# Stock Volatility and Google Trends

In this activity, you’ll analyze time series data about Apple to identify any correlations among Google Trends, the stock price returns, and the stock volatility.

Instructions

Do a time series analysis of Apple from October 2015 to October 2020. Evaluate if any predictable relationship exists among the Google Trends data, Apple’s stock price, and Apple’s volatility and return metrics. To do all of that, complete the steps in the following two sections.

#### Set Up and Visualize the Data

1. Read the time series data into two Pandas DataFrames, `df_stock` and `df_trends`. Set the “date” column as the index for each of these DataFrames.

2. Concatenate the `df_stock` DataFrame to the `df_trends` DataFrame, creating a single DataFrame named `df_apple`.

3. Create a plot of the concatenated DataFrame by using hvPlot to visually analyze any trends and correlations. Do you observe any seasonal patterns?

    > **Hint** You might find it useful to refer to the [Apple Events page](https://www.apple.com/apple-events/) and the [Timeline of Apple Inc. products](https://en.wikipedia.org/wiki/Timeline_of_Apple_Inc._products) to spotlight moments over time that could have triggered a particular pattern.

#### Build Time Trends

1. Note that on September 10, 2019, Apple organized an event where it presented the new iPhone 11 family, the Apple Watch Series 5, and a new iPad.

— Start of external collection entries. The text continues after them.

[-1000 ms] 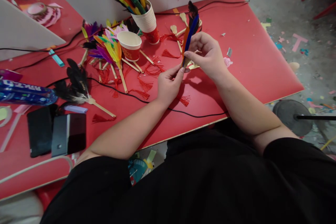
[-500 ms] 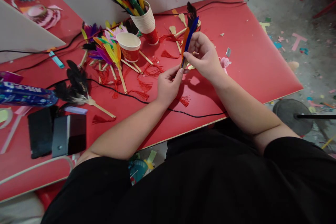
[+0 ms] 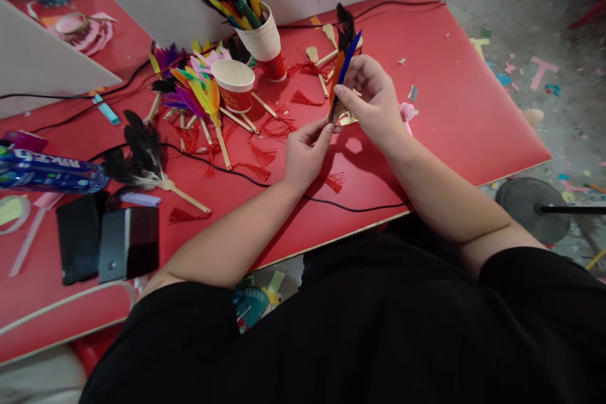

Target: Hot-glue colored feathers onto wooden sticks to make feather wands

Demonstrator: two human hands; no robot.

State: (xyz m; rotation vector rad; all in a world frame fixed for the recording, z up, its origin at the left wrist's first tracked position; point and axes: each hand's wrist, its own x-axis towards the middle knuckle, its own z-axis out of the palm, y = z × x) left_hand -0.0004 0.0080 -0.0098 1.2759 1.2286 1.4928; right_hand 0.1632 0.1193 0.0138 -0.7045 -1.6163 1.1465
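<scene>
Over the red table, my left hand (image 3: 307, 150) pinches a small wooden fan handle (image 3: 338, 111) between thumb and finger; most of the handle is hidden by the fingers. An orange feather (image 3: 337, 69) stands up from its flat head. My right hand (image 3: 375, 100) is closed on a blue feather (image 3: 351, 57), thumb against its lower part, beside the orange one. A red tassel (image 3: 334, 182) shows just below my left hand. Behind the hands lie bare wooden handles (image 3: 312, 54) with red tassels and a black feather (image 3: 346, 22).
Left of my hands lie finished-looking feather fans (image 3: 208, 101) and a paper cup (image 3: 234, 82). Stacked cups (image 3: 262, 41) hold loose feathers. A black feather fan (image 3: 142, 151), blue bottle (image 3: 52, 170) and phones (image 3: 78, 240) are further left. A pink glue bottle (image 3: 408, 112) and a black cable (image 3: 350, 207) lie nearby.
My right thumb and the blue feather have shifted slightly, the thumb rising up along it. My left hand keeps its pinch. The whole view has drifted a little.
</scene>
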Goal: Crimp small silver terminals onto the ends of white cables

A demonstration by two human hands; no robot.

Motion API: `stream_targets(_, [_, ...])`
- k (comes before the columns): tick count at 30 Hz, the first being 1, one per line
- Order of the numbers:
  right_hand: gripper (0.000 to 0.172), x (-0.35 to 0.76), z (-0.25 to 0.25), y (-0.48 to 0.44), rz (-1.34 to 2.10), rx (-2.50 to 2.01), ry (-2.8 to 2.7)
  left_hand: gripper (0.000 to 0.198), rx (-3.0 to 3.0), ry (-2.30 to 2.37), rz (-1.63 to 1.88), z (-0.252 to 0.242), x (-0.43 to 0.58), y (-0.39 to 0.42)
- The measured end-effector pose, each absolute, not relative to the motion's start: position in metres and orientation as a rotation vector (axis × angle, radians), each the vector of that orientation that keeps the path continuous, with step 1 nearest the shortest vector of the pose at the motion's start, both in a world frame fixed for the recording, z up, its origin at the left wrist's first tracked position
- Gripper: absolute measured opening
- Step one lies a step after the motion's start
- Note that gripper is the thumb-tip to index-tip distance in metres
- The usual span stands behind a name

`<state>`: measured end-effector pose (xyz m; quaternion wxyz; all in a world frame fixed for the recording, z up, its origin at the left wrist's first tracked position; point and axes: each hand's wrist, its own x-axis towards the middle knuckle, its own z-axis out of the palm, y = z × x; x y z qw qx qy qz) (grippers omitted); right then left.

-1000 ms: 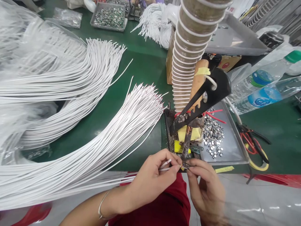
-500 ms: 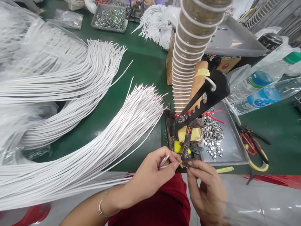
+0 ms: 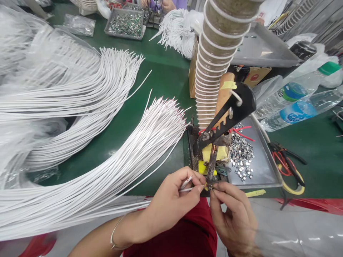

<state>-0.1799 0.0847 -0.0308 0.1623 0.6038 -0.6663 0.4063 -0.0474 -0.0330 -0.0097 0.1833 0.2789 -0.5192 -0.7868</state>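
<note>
My left hand is closed around white wire, with short ends showing between thumb and fingers. Right beside it, my right hand pinches something tiny at the fingertips; its kind is too small to make out. Both sets of fingertips meet just under the lower end of a soldering iron, which points down from a black bracket with a wooden handle. A yellow sponge lies behind the iron. Small metal connectors fill part of a grey tray to the right.
A large bundle of white wires spans the left, with bagged wires behind. A ribbed hose rises behind the iron. Pliers, tape and water bottles are at right. Another person's hands show at the far edge.
My right fingertips have shifted slightly left, closer to the left hand's fingertips. The left hand keeps its hold on the wire; the view has shifted a little.
</note>
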Motion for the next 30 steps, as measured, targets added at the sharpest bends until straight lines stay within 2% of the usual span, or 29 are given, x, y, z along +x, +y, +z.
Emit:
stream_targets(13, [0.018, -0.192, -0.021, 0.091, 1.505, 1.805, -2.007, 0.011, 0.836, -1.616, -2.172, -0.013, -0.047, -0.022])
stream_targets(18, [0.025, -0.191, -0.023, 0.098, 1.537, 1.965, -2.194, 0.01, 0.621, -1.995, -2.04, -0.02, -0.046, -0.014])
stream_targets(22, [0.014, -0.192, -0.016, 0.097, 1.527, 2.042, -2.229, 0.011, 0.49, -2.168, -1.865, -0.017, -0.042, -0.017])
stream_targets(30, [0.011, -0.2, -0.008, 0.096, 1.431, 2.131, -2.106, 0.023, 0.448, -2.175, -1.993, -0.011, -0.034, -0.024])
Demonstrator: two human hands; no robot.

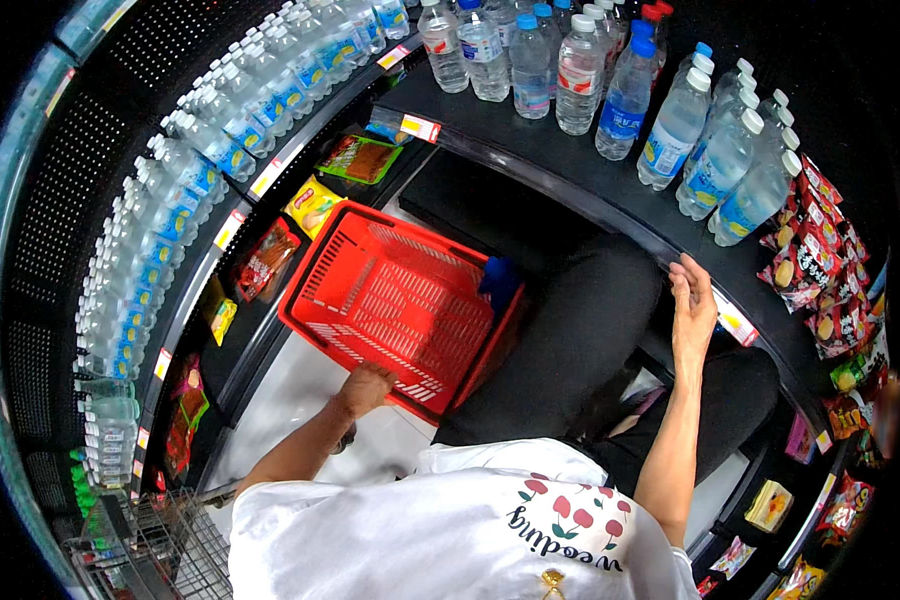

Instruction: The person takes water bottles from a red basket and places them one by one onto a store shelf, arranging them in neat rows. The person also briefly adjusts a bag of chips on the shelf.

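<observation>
A red plastic shopping basket (pixel 390 300) stands tilted in front of my bent legs, and I see no goods inside it. My left hand (pixel 367 388) grips its near rim, with the fingers over the edge. Something dark blue (pixel 499 281), perhaps the folded handle grip, shows at the basket's right end. Over my right knee, my right hand (pixel 694 296) is raised beside the front edge of the black shelf (pixel 525 165), holding nothing, its fingers partly bent. Whether it touches the shelf edge, I cannot tell. Several clear water bottles (pixel 577 75) stand on that shelf.
Along the left curves a shelf of small water bottles (pixel 195 180), above a lower shelf with snack packets (pixel 266 259). Red snack bags (pixel 821 262) hang or lie at the right. A wire rack (pixel 172 540) is close at lower left. White floor (pixel 270 405) shows beside the basket.
</observation>
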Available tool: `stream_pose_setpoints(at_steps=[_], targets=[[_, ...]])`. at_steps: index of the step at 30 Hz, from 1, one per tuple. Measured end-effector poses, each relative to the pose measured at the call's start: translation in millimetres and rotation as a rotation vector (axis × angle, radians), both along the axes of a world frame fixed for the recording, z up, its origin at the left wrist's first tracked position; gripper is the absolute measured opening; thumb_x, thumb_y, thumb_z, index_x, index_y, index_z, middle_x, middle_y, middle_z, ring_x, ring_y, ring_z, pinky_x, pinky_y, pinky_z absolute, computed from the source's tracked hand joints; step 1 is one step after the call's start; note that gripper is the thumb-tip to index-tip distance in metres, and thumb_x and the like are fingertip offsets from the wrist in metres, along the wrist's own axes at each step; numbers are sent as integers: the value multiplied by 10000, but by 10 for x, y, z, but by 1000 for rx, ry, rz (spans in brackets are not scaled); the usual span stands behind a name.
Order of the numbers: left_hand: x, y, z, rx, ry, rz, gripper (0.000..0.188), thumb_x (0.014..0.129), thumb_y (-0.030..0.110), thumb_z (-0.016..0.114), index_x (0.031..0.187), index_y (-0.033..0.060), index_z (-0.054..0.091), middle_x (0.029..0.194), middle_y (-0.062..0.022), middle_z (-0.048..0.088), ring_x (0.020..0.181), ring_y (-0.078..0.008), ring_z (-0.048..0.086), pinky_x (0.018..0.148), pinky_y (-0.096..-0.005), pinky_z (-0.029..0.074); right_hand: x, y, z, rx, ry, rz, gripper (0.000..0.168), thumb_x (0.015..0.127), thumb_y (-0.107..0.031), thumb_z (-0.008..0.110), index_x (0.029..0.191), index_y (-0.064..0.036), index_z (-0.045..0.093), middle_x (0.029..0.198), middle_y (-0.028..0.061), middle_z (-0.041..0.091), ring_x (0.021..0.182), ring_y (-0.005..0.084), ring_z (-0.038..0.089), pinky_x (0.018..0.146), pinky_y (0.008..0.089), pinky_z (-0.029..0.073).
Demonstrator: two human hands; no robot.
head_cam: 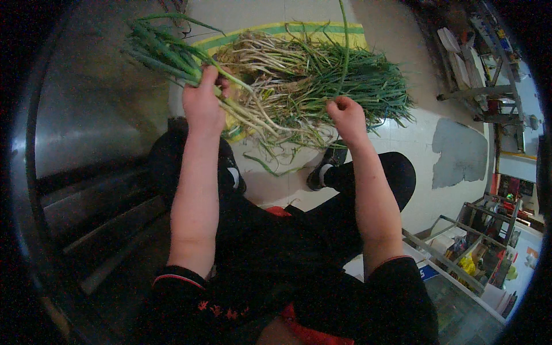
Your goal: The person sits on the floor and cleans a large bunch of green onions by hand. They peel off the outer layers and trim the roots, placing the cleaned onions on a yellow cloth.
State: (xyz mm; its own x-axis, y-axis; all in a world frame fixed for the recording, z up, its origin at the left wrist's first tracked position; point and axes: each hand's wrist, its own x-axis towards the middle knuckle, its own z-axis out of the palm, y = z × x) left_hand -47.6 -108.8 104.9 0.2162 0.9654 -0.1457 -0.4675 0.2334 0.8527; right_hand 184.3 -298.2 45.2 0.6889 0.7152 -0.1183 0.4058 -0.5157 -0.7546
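My left hand (202,101) is closed around a small bunch of green onions (166,54). Their dark green tops point to the upper left, and the pale stems slope down to the right below my fist. A single long green onion leaf (346,43) rises from the pinched fingers of my right hand (348,118). Beyond both hands a large heap of green onions (362,77) lies on a yellow woven sheet with green stripes (215,42). White root ends (263,56) face left in the heap, leaves right.
Loose trimmings (276,166) lie on the tiled floor (286,187) between my shoes (325,170). A metal-sided unit (99,108) stands close on my left. Racks with assorted goods (465,258) line the right side, near a grey floor patch (459,153).
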Motion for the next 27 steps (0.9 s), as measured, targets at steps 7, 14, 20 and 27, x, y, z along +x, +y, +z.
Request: stream_pose_setpoints(at_steps=[7,14,20,27], targets=[[53,-149,-81,0,100,-305,105,914,94,586,959,0,598,856,-109,667,691,-111,533,534,-263,421,-156,-47,235,247,613,24,183,921,-193,637,939,-11,650,742,12,597,608,85,464,563,242,366],[357,-513,-279,-135,271,-530,122,898,115,647,973,23,675,903,-67,707,604,-93,543,508,-252,422,-623,74,260,146,546,263,142,889,-149,664,935,-15,666,782,-8,620,656,72,507,593,240,402],[411,-539,-351,-137,164,-601,102,898,88,638,990,46,642,898,-86,707,628,-113,557,530,-258,431,-638,85,110,4,479,272,263,832,-270,672,878,-14,708,667,16,619,623,121,540,597,303,448],[399,-535,-329,-45,173,-587,137,894,83,652,1012,46,592,844,-70,670,673,-133,587,556,-280,448,-654,122,334,107,652,260,97,844,-138,666,823,-44,672,693,-39,540,604,58,457,536,240,346]])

This event gained worldwide attention.

2. Closely examine the data from March 1, 2019 to January 31, 2020.

3. Create a plot by using hvPlot, and then identify whether both time series indicate a common trend that might correspond to this narrative.

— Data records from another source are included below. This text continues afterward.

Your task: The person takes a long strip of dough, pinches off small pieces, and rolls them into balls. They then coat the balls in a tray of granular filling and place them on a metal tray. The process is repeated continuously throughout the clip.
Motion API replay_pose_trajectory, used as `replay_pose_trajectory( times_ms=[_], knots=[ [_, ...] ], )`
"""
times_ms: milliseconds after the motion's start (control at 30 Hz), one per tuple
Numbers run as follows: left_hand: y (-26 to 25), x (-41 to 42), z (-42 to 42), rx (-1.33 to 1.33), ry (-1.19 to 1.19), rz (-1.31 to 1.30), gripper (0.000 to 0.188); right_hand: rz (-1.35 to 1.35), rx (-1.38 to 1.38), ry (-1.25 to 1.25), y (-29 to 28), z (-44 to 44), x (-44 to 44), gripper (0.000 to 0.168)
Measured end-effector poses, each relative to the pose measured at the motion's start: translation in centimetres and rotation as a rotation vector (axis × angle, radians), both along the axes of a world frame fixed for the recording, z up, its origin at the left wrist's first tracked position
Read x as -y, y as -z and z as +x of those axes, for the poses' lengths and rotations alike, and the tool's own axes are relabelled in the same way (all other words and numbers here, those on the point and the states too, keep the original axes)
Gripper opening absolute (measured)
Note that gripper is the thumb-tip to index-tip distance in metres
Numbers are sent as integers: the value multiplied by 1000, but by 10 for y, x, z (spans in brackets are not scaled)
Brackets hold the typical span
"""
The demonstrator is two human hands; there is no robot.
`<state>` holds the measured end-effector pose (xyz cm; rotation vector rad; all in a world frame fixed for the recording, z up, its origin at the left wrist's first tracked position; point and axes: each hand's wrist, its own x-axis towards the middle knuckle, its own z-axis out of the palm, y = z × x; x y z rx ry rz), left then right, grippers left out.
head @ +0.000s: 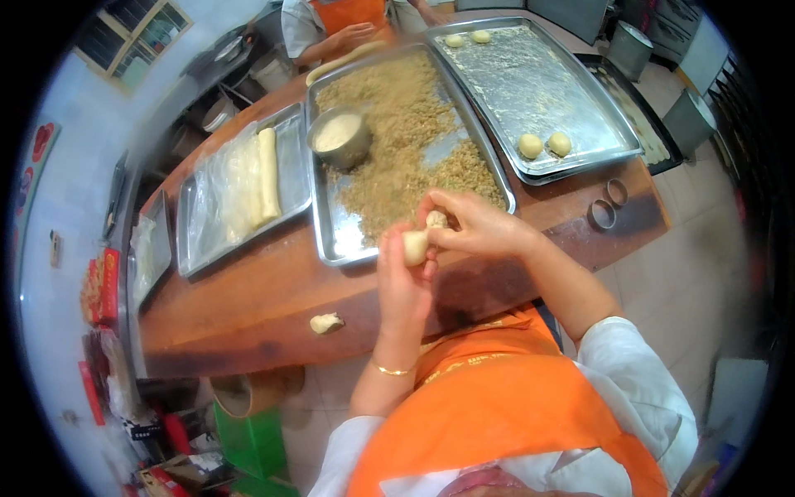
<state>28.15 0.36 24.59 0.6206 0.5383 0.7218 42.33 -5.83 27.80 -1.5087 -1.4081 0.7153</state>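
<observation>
My left hand cups a pale dough ball above the table's near edge. Against its upper right side, my right hand pinches a small knob of dough between thumb and forefinger. Whether that knob is still joined to the ball cannot be seen. Just beyond both hands lies a metal tray spread with crumbly brown filling. A metal bowl of pale powder or crumbs sits in it. A loose dough piece rests on the wooden table to the left.
At left, a tray holds dough rolls partly under plastic film. Several dough balls sit on a floured tray at right. Two metal rings lie near the right corner. Across the table stands another person in an orange apron.
</observation>
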Motion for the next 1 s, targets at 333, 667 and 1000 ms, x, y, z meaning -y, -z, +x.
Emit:
replay_pose_trajectory(
  times_ms=[333, 667, 1000],
  knots=[
    [2, -3, -15, 151, 120, 56, 37, 58, 123, -35, -3, 3, -3, 17],
    [9, -8, -29, 80, 288, 214, 45, 63, 160, -94, -10, 2, -2, 16],
    [9, -1, -30, -84, 188, 318, 39, 60, 198, -159, -27, -2, 4, 16]
  ],
)
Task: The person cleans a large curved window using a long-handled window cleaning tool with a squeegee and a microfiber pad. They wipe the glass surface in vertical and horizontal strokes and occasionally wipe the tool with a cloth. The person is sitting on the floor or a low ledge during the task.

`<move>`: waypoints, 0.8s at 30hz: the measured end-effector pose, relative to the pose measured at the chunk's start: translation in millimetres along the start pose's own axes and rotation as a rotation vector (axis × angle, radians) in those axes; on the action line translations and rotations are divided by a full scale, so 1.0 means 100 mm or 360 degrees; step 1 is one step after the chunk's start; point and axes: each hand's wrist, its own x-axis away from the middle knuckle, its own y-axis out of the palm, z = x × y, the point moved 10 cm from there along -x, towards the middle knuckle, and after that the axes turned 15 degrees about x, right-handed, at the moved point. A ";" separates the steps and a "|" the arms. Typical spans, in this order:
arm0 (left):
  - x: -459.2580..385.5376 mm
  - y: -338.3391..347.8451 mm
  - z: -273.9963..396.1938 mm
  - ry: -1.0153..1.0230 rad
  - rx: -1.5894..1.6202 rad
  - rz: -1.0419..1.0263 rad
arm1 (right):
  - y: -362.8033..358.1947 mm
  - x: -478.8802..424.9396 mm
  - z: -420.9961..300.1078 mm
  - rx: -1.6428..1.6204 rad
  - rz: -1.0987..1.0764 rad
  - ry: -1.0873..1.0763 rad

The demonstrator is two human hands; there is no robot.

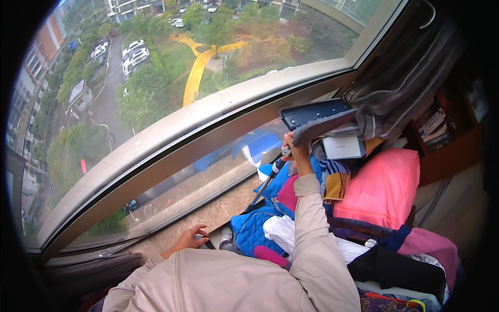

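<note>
My right hand is closed around the head end of a window-cleaning tool, by a grey joint knob. The tool's fuzzy grey pad extends up and right from my fingers. From the knob, the pole slopes down and left between the window and a clothes pile, where its lower end is hard to follow. My left hand is low beside the marble-patterned sill, fingers parted and loosely bent. A shoe shows just right of it.
The large window overlooks trees and parked cars far below. Blue quilted clothing, a pink bulging bag and a white box crowd the right. A black case stands by the glass; a grey curtain hangs beyond.
</note>
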 end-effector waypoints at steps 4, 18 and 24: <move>-0.05 0.00 0.00 0.0110 -0.0050 0.0008 | -0.15 -0.30 0.10 0.0095 0.0035 -0.0248; -0.11 0.06 -0.10 0.0057 -0.0008 0.0028 | -0.33 -0.27 -0.05 0.0149 -0.0066 -0.0046; -0.11 0.09 -0.08 0.0085 -0.0002 0.0039 | -0.33 -0.26 -0.14 0.0166 -0.0092 -0.0026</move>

4. Before seeking any correlations between these time series, add columns to the `df_apple` DataFrame to analyze the impact of the Google Trends data on the weekly returns and stock volatility, as follows:

    1. Use the Pandas `shift` function to add a new column that lags the Google Trends data by one period.

        > **Hint** Google Trends data is reported every week on Sunday, so you have a weekly period in this time series.

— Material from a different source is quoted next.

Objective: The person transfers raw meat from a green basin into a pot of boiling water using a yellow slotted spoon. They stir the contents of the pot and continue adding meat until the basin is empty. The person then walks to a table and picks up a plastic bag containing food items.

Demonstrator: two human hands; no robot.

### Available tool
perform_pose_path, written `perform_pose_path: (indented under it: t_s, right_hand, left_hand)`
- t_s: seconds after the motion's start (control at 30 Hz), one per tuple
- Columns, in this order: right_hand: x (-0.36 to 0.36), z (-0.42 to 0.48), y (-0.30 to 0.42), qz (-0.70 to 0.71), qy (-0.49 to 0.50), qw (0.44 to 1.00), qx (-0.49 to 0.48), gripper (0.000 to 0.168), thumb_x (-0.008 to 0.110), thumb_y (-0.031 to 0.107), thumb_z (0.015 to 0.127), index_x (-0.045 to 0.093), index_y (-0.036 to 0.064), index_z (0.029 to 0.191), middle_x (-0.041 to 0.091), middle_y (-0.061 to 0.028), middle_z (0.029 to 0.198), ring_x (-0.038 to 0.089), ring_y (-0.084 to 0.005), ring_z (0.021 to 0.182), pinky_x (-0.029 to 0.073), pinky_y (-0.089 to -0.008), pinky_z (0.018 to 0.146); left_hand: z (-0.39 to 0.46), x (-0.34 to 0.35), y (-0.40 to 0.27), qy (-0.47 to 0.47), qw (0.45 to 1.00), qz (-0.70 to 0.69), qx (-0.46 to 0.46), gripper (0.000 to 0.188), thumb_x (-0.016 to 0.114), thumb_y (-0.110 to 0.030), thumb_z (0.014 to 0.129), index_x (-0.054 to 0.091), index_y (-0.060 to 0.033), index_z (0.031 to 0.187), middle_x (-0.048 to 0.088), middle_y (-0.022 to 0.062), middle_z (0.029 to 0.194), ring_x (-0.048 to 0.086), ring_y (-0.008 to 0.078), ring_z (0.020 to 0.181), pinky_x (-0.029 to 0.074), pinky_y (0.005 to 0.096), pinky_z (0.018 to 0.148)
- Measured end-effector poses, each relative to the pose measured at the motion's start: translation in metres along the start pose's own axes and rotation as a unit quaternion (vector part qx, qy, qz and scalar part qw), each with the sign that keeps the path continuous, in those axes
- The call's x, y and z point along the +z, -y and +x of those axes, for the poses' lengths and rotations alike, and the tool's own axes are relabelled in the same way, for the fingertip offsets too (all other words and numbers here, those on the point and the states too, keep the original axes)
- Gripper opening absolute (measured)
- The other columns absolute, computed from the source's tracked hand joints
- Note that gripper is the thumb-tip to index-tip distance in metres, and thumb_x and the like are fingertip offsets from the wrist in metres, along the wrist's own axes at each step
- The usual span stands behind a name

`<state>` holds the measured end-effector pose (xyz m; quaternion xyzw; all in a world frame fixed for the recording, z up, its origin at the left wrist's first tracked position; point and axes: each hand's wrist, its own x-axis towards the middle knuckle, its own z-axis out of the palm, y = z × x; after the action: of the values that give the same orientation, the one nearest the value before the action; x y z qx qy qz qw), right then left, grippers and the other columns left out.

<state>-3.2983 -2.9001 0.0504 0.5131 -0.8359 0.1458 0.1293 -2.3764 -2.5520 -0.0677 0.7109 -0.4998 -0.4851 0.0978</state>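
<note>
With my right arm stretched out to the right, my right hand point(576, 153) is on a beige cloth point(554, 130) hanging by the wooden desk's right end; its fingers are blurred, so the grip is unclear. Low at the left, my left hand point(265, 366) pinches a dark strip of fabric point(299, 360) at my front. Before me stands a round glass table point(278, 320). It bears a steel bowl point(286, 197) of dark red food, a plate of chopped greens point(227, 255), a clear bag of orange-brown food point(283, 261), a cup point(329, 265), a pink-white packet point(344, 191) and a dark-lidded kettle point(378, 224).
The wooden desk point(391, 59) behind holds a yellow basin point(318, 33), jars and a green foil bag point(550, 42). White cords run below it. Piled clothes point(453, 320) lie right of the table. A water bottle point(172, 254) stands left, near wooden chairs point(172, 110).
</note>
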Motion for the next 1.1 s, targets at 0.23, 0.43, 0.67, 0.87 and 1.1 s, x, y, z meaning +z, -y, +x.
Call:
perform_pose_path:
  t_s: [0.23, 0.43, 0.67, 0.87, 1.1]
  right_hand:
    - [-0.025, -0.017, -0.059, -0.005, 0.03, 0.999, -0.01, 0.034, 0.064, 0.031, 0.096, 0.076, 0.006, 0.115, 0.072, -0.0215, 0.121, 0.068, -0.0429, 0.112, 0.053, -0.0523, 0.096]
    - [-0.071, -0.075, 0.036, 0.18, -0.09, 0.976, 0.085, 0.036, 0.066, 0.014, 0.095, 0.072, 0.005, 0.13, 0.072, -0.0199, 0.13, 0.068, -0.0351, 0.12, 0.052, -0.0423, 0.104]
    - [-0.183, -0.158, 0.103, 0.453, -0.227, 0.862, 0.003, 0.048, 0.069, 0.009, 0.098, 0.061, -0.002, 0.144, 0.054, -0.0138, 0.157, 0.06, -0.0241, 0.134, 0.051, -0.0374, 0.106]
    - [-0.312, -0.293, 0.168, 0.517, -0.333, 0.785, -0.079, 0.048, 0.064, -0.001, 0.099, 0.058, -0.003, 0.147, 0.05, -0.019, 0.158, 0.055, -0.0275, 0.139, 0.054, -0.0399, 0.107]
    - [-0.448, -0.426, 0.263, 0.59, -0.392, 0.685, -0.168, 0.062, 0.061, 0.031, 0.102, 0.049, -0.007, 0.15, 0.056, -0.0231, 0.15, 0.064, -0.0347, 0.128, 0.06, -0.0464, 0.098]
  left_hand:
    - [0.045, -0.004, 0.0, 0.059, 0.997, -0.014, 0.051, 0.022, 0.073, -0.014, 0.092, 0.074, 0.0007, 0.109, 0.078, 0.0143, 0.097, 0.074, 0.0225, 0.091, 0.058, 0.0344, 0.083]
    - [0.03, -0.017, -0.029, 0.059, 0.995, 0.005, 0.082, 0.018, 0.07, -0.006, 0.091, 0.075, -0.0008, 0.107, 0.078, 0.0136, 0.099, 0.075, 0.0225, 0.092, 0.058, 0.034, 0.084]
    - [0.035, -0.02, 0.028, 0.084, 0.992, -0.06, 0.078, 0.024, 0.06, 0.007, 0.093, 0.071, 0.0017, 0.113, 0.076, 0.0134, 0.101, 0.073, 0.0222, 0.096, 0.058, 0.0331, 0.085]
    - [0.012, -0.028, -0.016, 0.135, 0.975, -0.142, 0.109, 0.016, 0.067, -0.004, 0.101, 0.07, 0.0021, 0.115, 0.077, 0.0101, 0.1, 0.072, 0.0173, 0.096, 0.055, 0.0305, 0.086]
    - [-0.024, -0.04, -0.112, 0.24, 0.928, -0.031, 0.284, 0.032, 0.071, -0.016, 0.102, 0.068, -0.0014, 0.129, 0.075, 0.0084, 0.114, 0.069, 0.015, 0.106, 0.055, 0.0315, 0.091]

    2. Use the Pandas `pct_change` function to add a new column that has the weekly price returns.

    3. Compute the rolling stock volatility for Apple by using the following Pandas method:
        `df_apple["weekly_volatility"] = df_apple["close"].pct_change().rolling(window=4).std()`

5. Use the Pandas `corr` function to compute the correlations among the lagged Google Trends data, the price returns, and the stock volatility. Does any predictable relationship exist?


References

[Pandas concat function](https://pandas.pydata.org/pandas-docs/stable/reference/api/pandas.concat.html)

[Pandas rolling function](https://pandas.pydata.org/pandas-docs/stable/reference/api/pandas.DataFrame.rolling.html)

[Pandas std function](https://pandas.pydata.org/pandas-docs/stable/reference/api/pandas.DataFrame.std.html)

[Pandas corr function](https://pandas.pydata.org/pandas-docs/stable/reference/api/pandas.DataFrame.corr.html)


In [2]:
# Import the required libraries and dependencies
import pandas as pd
import hvplot.pandas
import numpy as np
from path import Path
%matplotlib inline

## Set up and Visualize the Data

### Step 1: Read the time series data into two Pandas DataFrames, `df_stock` and `df_trends`. Set the “date” column as the index for each of these DataFrames.

In [4]:
!pwd

/Users/pete/Documents/Fintech-Workspace/M11/01-Stock_Volatility_and_Google_Trends/Unsolved


In [13]:
# Read the data from the apple-price.csv file into a Pandas DataFrame
df_stock = pd.read_csv(Path("../Resources/aapl-price.csv"),
                    index_col ="date", 
                    parse_dates=True, 
                    infer_datetime_format=True
                      )
# Review the DataFrame
df_stock.head()

Unnamed: 0_level_0,close
date,Unnamed: 1_level_1
2015-10-19,27.93
2015-10-20,28.44
2015-10-21,28.44
2015-10-22,28.88
2015-10-23,29.77


In [14]:
# Read the data from the apple-trends.csv file into a Pandas DataFrame
df_trends = pd.read_csv(Path("../Resources/apple-trends.csv"),
                    index_col ="date", 
                    parse_dates=True, 
                    infer_datetime_format=True
                      )

# Review the DataFrame
df_trends.head()


Unnamed: 0_level_0,trend-worldwide
date,Unnamed: 1_level_1
2015-10-23,32
2015-10-30,33
2015-11-06,32
2015-11-13,32
2015-11-20,31


#### Step 2: Concatenate the `df_stock` DataFrame to the `df_trends` DataFrame, creating a single DataFrame named `df_apple`.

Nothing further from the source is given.